Training¶

Squeez supports two model architectures:

Generative (Qwen 3.5 2B + LoRA) — high-quality extraction via XML-wrapped verbatim generation
Encoder (mmBERT 307M) — fast line-level binary classification with sliding window

Both use the same dataset and produce comparable metrics for direct comparison.

1. Download the dataset¶

python scripts/download_data.py

This pulls the released dataset into data/train.jsonl, data/dev.jsonl, and data/test.jsonl.

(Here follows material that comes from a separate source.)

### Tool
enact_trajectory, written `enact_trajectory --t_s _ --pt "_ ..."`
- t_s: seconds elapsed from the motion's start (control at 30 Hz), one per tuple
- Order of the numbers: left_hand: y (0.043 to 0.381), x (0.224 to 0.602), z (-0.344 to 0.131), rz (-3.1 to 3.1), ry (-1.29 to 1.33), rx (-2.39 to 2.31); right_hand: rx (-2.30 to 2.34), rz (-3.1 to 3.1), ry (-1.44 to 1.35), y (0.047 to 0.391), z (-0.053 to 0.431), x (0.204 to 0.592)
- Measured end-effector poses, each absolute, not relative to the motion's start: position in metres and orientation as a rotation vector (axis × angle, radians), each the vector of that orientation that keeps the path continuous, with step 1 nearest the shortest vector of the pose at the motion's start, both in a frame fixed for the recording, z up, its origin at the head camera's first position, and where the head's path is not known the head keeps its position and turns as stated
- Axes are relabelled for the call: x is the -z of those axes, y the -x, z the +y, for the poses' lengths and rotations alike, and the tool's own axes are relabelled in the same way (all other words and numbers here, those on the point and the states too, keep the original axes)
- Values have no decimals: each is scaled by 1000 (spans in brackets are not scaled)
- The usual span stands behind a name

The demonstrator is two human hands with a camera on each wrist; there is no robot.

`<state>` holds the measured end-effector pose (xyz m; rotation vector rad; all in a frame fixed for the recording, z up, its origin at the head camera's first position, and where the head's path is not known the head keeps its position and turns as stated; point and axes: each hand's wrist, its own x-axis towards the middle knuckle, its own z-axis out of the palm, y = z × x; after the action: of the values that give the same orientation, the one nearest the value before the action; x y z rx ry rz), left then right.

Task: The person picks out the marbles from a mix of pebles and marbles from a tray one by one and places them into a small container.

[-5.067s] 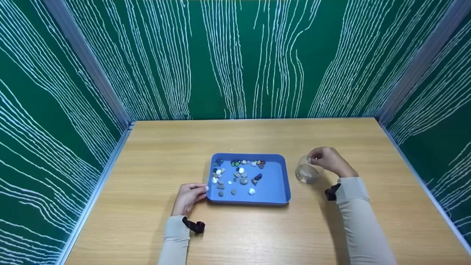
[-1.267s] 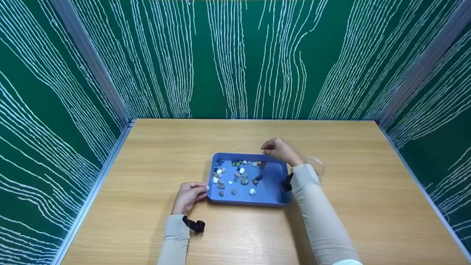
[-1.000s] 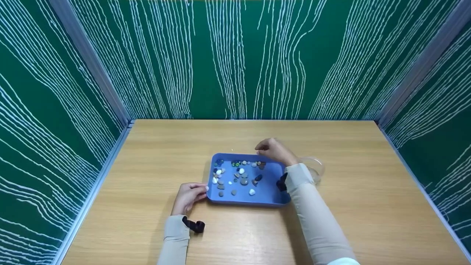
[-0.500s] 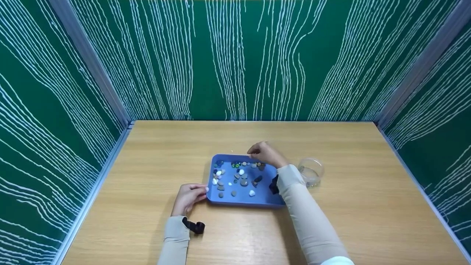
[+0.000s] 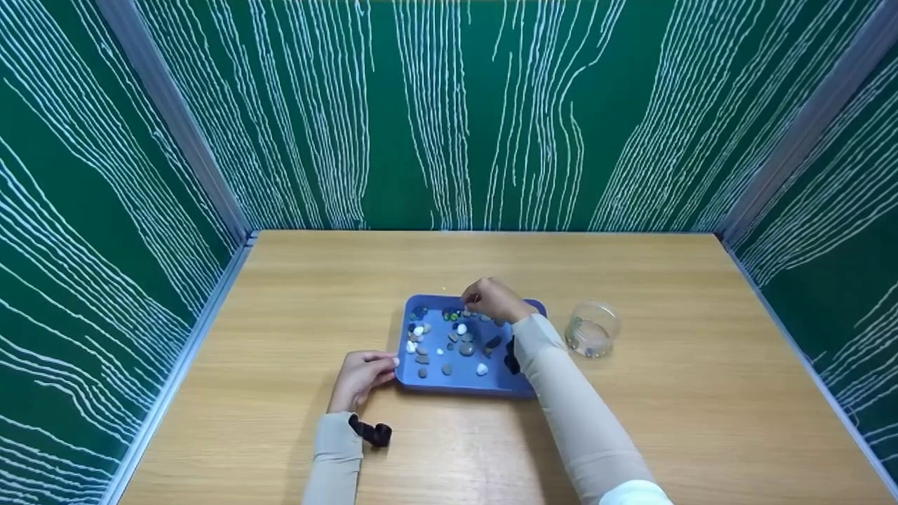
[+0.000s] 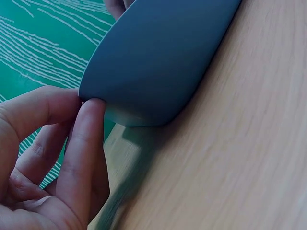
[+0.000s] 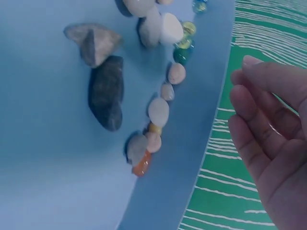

2. Generative model (Qwen + LoRA)¶

Known-good environment¶

This repo currently has a known-good training stack pinned in requirements-train.txt.

Install it with:

pip install -r requirements-train.txt

Pinned versions:

unsloth==2026.3.4
unsloth_zoo==2026.3.2
trl==0.24.0
transformers==5.2.0
peft==0.18.1
torch==2.9.0
datasets==3.4.1

If training is already working on your machine, do not upgrade these packages casually.

Train¶

squeez train \
    --train-file data/train.jsonl \
    --eval-file data/dev.jsonl

Configuration¶

Training hyperparameters are in configs/default.yaml:

model: "Qwen/Qwen3.5-2B"
max_length: 16384
batch_size: 8
gradient_accumulation_steps: 4
learning_rate: 2.0e-4
num_epochs: 3

lora_r: 16
lora_alpha: 32
lora_dropout: 0

Override via CLI:

squeez train \
    --train-file data/train.jsonl \
    --eval-file data/dev.jsonl \
    --base-model Qwen/Qwen3.5-2B \
    --batch-size 4 \
    --lr 1e-4 \
    --epochs 5 \
    --lora-r 32

LoRA targets¶

LoRA adapters are applied to all attention and FFN layers:

q_proj, k_proj, v_proj, o_proj (attention)
gate_proj, up_proj, down_proj (FFN)

With r=16, this trains ~0.5% of total parameters.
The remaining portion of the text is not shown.